• YOUR GOAL: All of the data should be copied exactly, with the pictures left out.
=-=-=
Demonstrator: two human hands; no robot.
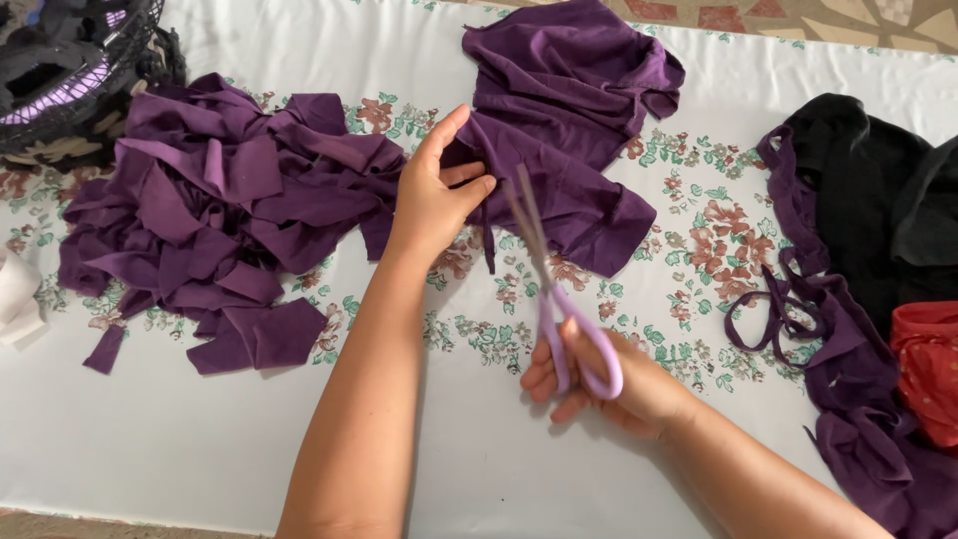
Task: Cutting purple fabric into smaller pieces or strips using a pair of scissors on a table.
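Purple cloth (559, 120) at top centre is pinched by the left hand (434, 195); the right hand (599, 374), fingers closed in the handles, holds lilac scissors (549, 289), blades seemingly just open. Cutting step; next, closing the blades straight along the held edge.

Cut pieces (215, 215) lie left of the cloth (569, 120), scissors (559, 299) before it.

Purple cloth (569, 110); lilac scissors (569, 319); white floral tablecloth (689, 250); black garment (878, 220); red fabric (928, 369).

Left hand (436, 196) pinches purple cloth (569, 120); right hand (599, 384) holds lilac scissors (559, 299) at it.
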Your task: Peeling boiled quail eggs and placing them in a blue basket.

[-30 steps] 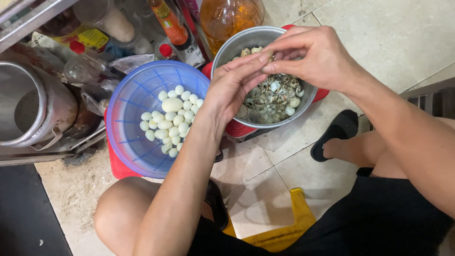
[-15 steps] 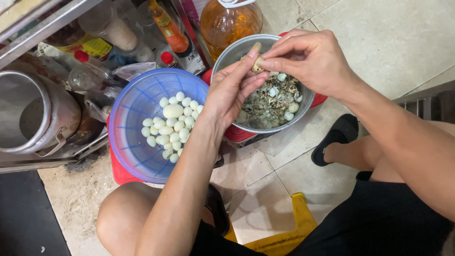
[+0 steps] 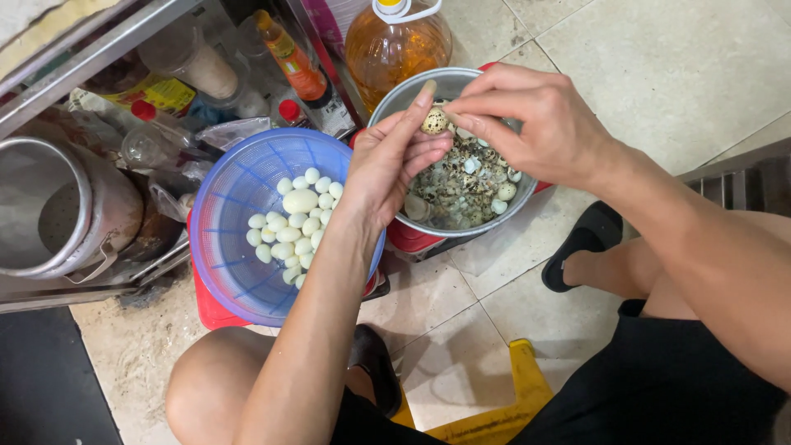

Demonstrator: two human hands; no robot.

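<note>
Both the left hand [image 3: 394, 165] and right hand [image 3: 527, 124] pinch one speckled egg [image 3: 434, 122] over one metal bowl [image 3: 395, 103].

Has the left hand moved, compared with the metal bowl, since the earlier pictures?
Yes, slightly. The left hand has lifted toward the far rim of the metal bowl, and now holds a speckled egg there with the right hand.

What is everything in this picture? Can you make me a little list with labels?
Left hand: holds a small speckled egg at its fingertips
Right hand: pinches the same egg from above
Metal bowl: shell bits and a few eggs inside
Blue basket: pile of peeled white eggs
Oil jug: behind the bowl
Metal pot: far left
Floor: pale tiles
</note>
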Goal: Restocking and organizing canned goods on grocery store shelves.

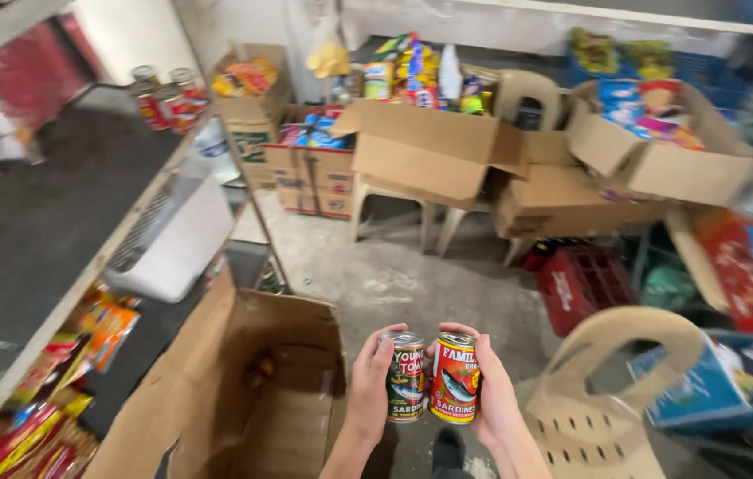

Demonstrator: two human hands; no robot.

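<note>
Cans fill both my hands, held side by side in front of me above a concrete floor [394, 275]. My left hand [369, 381] is wrapped around a green can [405, 377], fingers curled over its top rim and thumb side against its wall. My right hand [492, 395] is clamped on a red can [454, 377], palm behind it and fingertips showing at its top. Both cans stand upright, labels facing me, and they sit just beside each other, nearly touching. My forearms rise from the bottom edge and meet at the wrists, so the hands are close together.

Just left of my left hand is an open cardboard box [252, 390], its flaps up. Just right of my right hand is the curved back of a beige plastic chair [607, 390]. Far beyond my left hand, on a dark shelf [48, 213], stand more cans [164, 98]. Ahead of both hands, well apart, are stacked boxes [430, 151] of packaged goods and a red crate [580, 284].
</note>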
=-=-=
• SOLUTION TO THIS EXERCISE:
Demonstrator: two human hands; no robot.
Task: Cutting purple fabric into smaller pieces or strips using a pair of scissors on a table.
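Purple cloth (559, 120) at top centre is pinched by the left hand (434, 195); the right hand (599, 374), fingers closed in the handles, holds lilac scissors (549, 289), blades seemingly just open. Cutting step; next, closing the blades straight along the held edge.

Cut pieces (215, 215) lie left of the cloth (569, 120), scissors (559, 299) before it.

Purple cloth (569, 110); lilac scissors (569, 319); white floral tablecloth (689, 250); black garment (878, 220); red fabric (928, 369).

Left hand (436, 196) pinches purple cloth (569, 120); right hand (599, 384) holds lilac scissors (559, 299) at it.
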Your task: Peeling boiled quail eggs and placing them in a blue basket.

[-30 steps] 
[-15 steps] 
[+0 steps] 

Demonstrator: two human hands; no robot.

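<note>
Both the left hand [image 3: 394, 165] and right hand [image 3: 527, 124] pinch one speckled egg [image 3: 434, 122] over one metal bowl [image 3: 395, 103].

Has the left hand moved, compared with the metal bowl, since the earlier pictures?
Yes, slightly. The left hand has lifted toward the far rim of the metal bowl, and now holds a speckled egg there with the right hand.

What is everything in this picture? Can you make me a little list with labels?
Left hand: holds a small speckled egg at its fingertips
Right hand: pinches the same egg from above
Metal bowl: shell bits and a few eggs inside
Blue basket: pile of peeled white eggs
Oil jug: behind the bowl
Metal pot: far left
Floor: pale tiles
</note>
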Goal: Restocking and organizing canned goods on grocery store shelves.


Demonstrator: two human hands; no robot.

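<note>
Cans fill both my hands, held side by side in front of me above a concrete floor [394, 275]. My left hand [369, 381] is wrapped around a green can [405, 377], fingers curled over its top rim and thumb side against its wall. My right hand [492, 395] is clamped on a red can [454, 377], palm behind it and fingertips showing at its top. Both cans stand upright, labels facing me, and they sit just beside each other, nearly touching. My forearms rise from the bottom edge and meet at the wrists, so the hands are close together.

Just left of my left hand is an open cardboard box [252, 390], its flaps up. Just right of my right hand is the curved back of a beige plastic chair [607, 390]. Far beyond my left hand, on a dark shelf [48, 213], stand more cans [164, 98]. Ahead of both hands, well apart, are stacked boxes [430, 151] of packaged goods and a red crate [580, 284].
</note>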

The response is complete as it stands.